Exercise aim: Which lines in the data contain the word "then"? Please copy each of them.

(Given information)

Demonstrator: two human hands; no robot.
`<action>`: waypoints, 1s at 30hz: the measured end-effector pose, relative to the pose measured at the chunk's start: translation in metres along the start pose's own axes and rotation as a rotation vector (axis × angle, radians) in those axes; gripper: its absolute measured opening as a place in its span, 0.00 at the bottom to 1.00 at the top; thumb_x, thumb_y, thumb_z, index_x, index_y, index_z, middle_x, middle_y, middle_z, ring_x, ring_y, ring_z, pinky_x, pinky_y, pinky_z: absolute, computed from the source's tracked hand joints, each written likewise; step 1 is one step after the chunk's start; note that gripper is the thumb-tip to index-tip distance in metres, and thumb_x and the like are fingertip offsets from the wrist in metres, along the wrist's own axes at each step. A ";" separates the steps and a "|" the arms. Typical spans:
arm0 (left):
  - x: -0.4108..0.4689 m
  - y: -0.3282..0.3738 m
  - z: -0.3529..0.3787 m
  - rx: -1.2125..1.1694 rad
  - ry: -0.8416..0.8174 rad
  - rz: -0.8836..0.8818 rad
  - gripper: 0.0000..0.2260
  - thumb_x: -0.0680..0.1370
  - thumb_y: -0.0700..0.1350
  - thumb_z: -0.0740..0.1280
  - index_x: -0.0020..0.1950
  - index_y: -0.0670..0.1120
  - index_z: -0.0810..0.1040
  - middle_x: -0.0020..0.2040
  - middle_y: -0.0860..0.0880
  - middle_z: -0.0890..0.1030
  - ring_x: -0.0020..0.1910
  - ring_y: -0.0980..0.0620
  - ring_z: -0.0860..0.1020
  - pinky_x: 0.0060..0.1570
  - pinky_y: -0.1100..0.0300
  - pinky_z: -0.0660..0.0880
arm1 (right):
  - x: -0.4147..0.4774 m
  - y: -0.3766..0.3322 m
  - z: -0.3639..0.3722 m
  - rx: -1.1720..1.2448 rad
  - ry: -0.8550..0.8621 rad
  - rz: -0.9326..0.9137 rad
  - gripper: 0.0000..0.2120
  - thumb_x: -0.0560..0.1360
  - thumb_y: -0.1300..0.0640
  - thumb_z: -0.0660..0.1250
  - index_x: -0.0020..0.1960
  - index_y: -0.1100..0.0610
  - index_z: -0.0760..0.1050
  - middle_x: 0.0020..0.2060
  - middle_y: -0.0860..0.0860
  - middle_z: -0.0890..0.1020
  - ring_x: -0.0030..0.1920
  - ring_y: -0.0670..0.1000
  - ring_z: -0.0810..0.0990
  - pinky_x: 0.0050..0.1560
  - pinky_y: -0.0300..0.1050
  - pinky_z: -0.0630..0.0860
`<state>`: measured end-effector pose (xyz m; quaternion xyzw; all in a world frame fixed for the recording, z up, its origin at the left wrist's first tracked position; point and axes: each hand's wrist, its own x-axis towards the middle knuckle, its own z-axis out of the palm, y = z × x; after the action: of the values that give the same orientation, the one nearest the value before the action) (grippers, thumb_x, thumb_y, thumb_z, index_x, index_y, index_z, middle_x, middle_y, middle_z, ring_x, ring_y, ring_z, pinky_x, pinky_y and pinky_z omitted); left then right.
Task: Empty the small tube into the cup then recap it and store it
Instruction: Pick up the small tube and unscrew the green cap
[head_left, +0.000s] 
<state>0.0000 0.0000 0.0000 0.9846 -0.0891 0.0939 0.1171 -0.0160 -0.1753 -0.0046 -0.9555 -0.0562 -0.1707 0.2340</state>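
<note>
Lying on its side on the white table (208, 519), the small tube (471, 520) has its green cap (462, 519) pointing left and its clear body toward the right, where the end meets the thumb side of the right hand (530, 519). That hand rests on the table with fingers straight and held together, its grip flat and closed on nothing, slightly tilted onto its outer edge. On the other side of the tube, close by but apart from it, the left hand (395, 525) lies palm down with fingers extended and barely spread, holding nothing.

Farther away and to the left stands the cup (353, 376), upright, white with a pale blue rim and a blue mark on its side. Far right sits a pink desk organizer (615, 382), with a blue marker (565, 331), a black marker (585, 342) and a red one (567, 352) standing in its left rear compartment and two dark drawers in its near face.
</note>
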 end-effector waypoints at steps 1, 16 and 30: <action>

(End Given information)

Final answer:
`<state>`: measured end-effector pose (xyz m; quaternion xyzw; all in a world frame fixed for the recording, z up, its origin at the left wrist's first tracked position; point and axes: each hand's wrist, its own x-axis towards the middle knuckle, its own z-axis out of the palm, y = z × x; after the action: of the values that give the same orientation, the one nearest the value before the action) (grippers, thumb_x, thumb_y, thumb_z, index_x, index_y, index_z, middle_x, middle_y, middle_z, ring_x, ring_y, ring_z, pinky_x, pinky_y and pinky_z omitted); left then right.
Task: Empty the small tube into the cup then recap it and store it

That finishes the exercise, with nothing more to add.